Leopold II was in België geen bestuurder, in Congo wel, hoewel hij er nooit kwam. Hij creëerde er een ‘Bulletin Officiel de l’EIC’ , een staatsblad van de ‘Etat Indépendant du Congo’. Het telde 10.000 pagina’s en vormde een tegengewicht voor zijn absolute persoonlijke macht (p. 74). Dat Bulletin is nu gedigitaliseerd en voor iedereen gratis beschikbaar op www.kaowarsom.be.

 

De onafhankelijke en neutrale Congostaat werd uitgeroepen in Vivi (Congo) in 1885 en erkend door de mogendheden (p. 80-82). Na Ethiopië en Liberia was Congo het derde ‘onafhankelijk’ land van Afrika van 1885 tot 1908. Het gaf zijn eigen postzegels uit en had zijn eigen inkomsten en uitgaven.

In 1889 werden de rubberoogst en de jacht op olifanten gereglementeerd om het behoud te verzekeren. Ook het gebruik van de zweep werd gereglementeerd. In 1890 kreeg Leopold een eerste brief van een Amerikaans missionaris, die meldde dat er misbruiken waren tegenover de bevolking (p. 113). Vanaf 1892 werd er in het oosten oorlog gevoerd tegen de Arabische slavenhandelaars en het museum van Tervuren gebouwd. In 1893 kwamen 529 Chinezen meewerken aan de spoorweg Matadi-Kinshasa. In 1906 nationaliseerde Leopold de ABIR en de Anversoise en kreeg hij veel lof van de Franse ontdekkingsreiziger Brazza voor zijn bestuur van de EIC (p. 197). In het Britse witboek van 1908 kreeg hij kritiek, maar hij pleitte onschuldig (p. 205-208).

 

Yabili zegt dat Leopold een staat creëerde uit het niets en dat zijn werk niet af was toen hij die staat in 1908 overdroeg aan België: daarvoor was het land veel te groot. De opbrengsten van de rubberoogsten werden ook benut om de strijd tegen de slavenhandelaars te financieren. De premies die de agenten kregen voor hogere oogsten of vangsten werden al in 1895 afgeschaft. Emile Storms, die in het museum van Tervuren negatief voorgesteld wordt, streed samen met de Witte Paters wel tegen de slavenhandelaars. Yabili uit ook kritiek op het sluieren van de standbeelden in het museum (p. 241-242). In Congo blijft Leopold wel overeind, ook aan de universiteit van Kinshasa, die in 2023 nog een boek aan hem opdroeg (p. 246, 259).

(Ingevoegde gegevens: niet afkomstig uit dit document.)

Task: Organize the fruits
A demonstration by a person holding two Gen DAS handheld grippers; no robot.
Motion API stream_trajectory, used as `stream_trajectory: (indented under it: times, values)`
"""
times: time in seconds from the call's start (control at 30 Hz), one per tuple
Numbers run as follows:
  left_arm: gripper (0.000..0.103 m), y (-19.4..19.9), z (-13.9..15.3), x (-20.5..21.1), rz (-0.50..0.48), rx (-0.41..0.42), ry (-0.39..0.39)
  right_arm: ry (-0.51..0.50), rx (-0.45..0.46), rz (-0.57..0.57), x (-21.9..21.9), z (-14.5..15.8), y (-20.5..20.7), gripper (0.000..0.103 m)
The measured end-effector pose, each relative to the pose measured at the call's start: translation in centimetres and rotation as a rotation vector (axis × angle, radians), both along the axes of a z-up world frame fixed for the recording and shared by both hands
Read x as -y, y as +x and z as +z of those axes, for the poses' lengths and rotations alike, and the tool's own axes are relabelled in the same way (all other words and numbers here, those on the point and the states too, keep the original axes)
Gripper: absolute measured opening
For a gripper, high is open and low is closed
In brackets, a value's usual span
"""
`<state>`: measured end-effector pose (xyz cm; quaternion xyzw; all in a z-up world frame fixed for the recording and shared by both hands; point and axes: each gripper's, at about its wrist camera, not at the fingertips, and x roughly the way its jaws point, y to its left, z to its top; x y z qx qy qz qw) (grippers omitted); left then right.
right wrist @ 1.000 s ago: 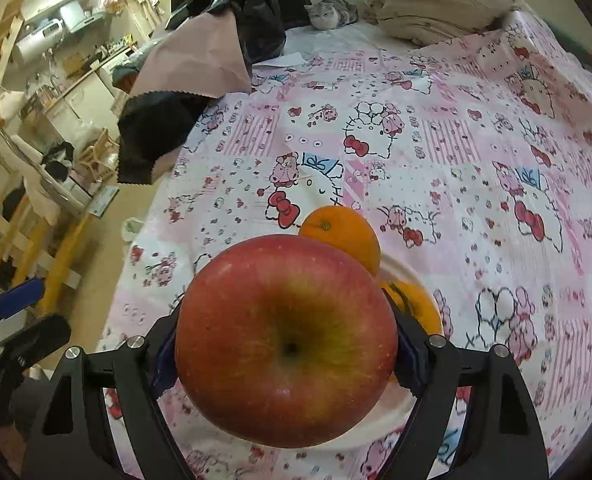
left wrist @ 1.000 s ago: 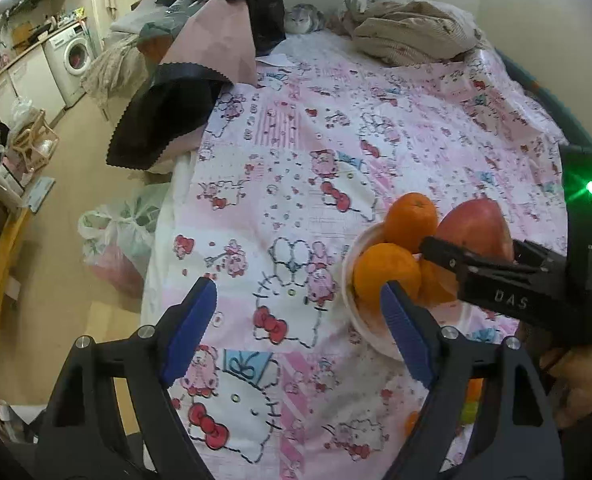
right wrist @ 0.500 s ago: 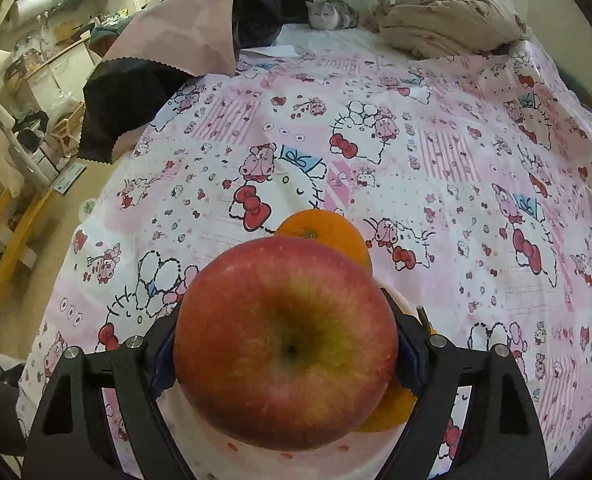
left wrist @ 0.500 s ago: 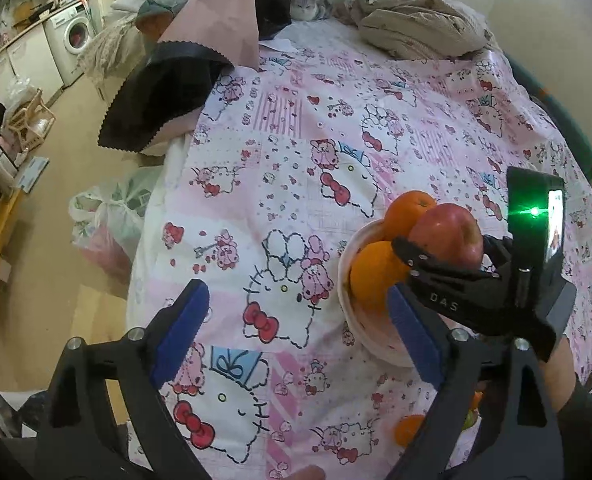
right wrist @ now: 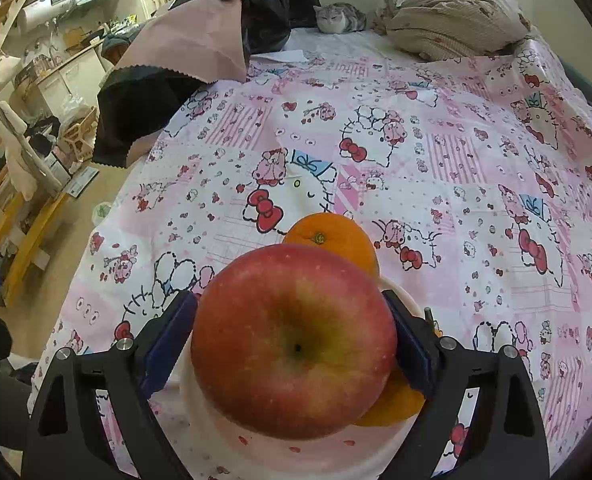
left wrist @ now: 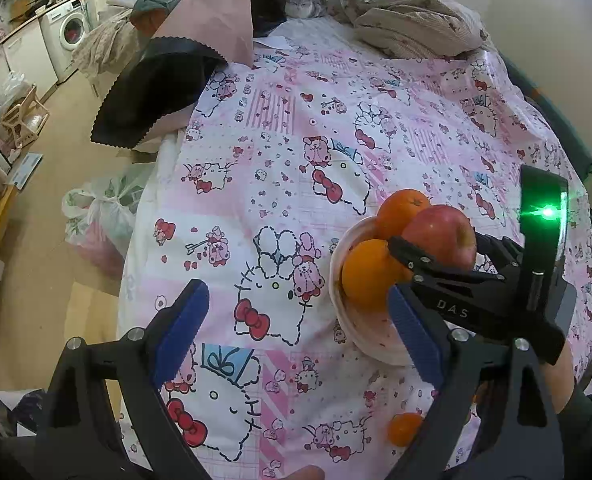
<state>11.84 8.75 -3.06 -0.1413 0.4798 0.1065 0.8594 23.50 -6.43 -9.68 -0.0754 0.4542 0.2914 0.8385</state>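
Right wrist view: red apple (right wrist: 294, 340) fills the centre, sitting on the oranges in the white bowl (right wrist: 296, 456). It hides most of the bowl and the fruit under it; one orange (right wrist: 331, 242) peeks out at 12 o'clock of the apple, another shows only as a sliver at 4 o'clock. Right gripper (right wrist: 292, 344) jaws have just been opening, the apple between them; a thin gap shows at the left pad, the right pad's contact is hard to make out. I read the apple as released.

Left wrist view: left gripper (left wrist: 296, 334) stands wide, nothing between its blue pads (left wrist: 182, 330), only the patterned bedspread (left wrist: 296, 160) below. Its right finger cuts off the bowl's near rim. At 3 o'clock the right gripper's black frame crosses the apple. A small orange fruit (left wrist: 403, 428) at 5 o'clock lies on the spread, half hidden. Grey cat (right wrist: 341, 18) at 12 o'clock, small and soft.
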Motion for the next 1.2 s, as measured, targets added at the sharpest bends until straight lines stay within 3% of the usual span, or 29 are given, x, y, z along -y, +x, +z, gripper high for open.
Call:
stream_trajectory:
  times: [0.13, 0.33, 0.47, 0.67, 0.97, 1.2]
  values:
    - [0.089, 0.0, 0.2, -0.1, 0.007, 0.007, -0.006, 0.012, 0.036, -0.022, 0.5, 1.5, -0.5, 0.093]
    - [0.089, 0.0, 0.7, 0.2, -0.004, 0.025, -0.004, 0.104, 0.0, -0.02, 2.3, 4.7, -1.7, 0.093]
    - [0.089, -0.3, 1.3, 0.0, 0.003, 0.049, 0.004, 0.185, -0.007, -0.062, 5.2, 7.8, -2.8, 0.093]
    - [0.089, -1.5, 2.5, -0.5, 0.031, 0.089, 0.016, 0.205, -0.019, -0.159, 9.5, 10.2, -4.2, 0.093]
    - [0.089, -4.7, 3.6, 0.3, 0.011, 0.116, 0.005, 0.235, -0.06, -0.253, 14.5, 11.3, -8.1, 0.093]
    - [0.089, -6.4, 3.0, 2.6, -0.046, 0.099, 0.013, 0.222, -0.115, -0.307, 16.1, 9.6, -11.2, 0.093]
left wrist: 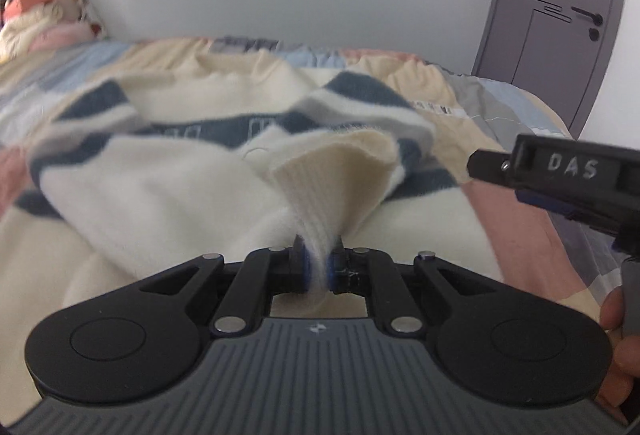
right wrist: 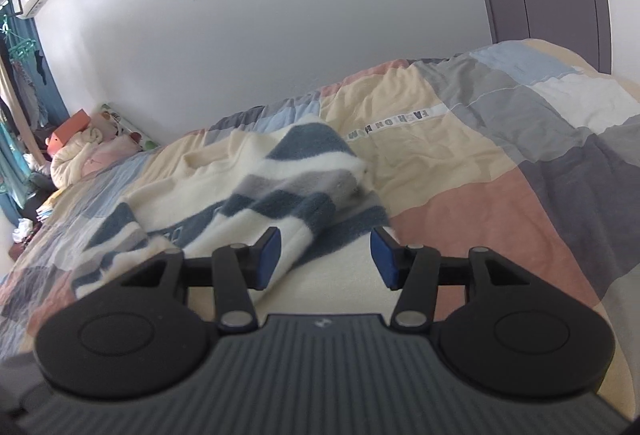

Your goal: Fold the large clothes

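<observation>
A fluffy cream sweater (left wrist: 168, 195) with dark blue and grey stripes lies rumpled across the patchwork quilt, its body spread flat, one striped sleeve (right wrist: 296, 187) folded over it. Its ribbed cream cuff (left wrist: 332, 179) lifts off the pile, pinched to a narrow neck and flaring open above.

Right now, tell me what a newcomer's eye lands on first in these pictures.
First, the cream and blue striped sweater sprawled on the patchwork bedspread. Next, the left gripper, shut on the sweater's ribbed cuff in the foreground. The right gripper stands open over the sweater, holding nothing.
</observation>
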Available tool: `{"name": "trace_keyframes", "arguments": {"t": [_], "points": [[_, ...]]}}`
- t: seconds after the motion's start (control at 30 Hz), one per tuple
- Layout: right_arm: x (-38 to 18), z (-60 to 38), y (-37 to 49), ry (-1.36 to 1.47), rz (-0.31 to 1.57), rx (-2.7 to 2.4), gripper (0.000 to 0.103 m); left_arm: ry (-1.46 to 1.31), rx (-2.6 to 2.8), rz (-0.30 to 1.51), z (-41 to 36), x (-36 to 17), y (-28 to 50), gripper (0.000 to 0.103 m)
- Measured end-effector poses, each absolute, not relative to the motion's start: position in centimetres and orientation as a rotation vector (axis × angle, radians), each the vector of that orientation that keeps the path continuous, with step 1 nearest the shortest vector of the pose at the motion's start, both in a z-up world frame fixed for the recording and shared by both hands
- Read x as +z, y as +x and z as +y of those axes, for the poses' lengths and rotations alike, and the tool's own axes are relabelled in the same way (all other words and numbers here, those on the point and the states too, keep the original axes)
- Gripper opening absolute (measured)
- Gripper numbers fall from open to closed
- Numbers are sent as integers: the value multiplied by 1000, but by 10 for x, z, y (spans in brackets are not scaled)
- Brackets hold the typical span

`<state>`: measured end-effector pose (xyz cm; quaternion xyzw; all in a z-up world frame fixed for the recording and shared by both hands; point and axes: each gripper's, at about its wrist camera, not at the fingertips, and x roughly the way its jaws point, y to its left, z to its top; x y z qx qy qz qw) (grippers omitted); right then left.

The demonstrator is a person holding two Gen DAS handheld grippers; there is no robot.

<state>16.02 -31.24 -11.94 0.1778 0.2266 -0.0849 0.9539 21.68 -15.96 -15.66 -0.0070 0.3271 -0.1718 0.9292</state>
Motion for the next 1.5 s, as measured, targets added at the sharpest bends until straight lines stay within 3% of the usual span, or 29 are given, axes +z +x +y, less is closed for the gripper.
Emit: {"name": "trace_keyframes", "arguments": {"t": [0.1, 0.17, 0.2, 0.23, 0.4, 0.7, 0.8, 1.17, 1.37, 1.47, 1.5], "points": [[-116, -309, 158, 341, 451, -169, 53, -68, -380, 682, -145, -155, 217, 14], [-113, -307, 155, 334, 441, -173, 53, -86, -426, 710, -133, -143, 213, 34], [-112, -306, 155, 332, 437, -171, 53, -96, -448, 715, -130, -141, 210, 52], [-111, -304, 154, 333, 434, -166, 53, -107, -457, 711, -126, -133, 203, 57], [-103, -286, 154, 276, 406, -136, 53, -161, -502, 658, -106, -109, 160, 62], [-109, -248, 154, 218, 497, -27, 53, -155, -351, 623, -32, -96, 142, 62], [-119, -244, 160, 232, 558, -55, 76, -145, -292, 629, -14, -101, 145, 62], [-173, -266, 201, 440, 774, -162, 80, -219, -277, 741, 17, -132, 179, 62], [-171, -265, 191, 499, 753, -88, 75, -362, -335, 819, 26, -147, 190, 62], [-170, -262, 188, 507, 757, -79, 64, -390, -338, 842, 28, -153, 191, 62], [-170, -261, 188, 501, 762, -85, 53, -391, -337, 849, 27, -155, 192, 62]]}}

Het boek eindigt met een bibliografie, waarin ook de tegenstanders van de kolonisatie aan bod komen.

 

Beoordeling

Yabili heeft opnieuw zijn best gedaan om de desinformatie over Leopold II en de Belgische kolonisatie tegen te spreken. Dat deed hij ook al in zijn degelijk boek uit 2020: ‘Mijn waarheid over Leopold II: nepnieuws ontkracht’. Ik betwijfel of hij daarmee succes zal hebben, niet omwille van zijn argumenten, maar wel omdat hij de antikoloniale tijdsgeest tegen zich heeft.

Vele chronologische en economische tabellen illustreren zijn tekst en een massa voetnoten verwijst naar de bronnen. Het boek is eerder schools opgesteld met bij elk hoofdstuk een aantal vragen die de lezer mag beantwoorden. De auteur toont vooral aan dat de Congolezen in Congo anders denken over de kolonisatie dan de diaspora in België.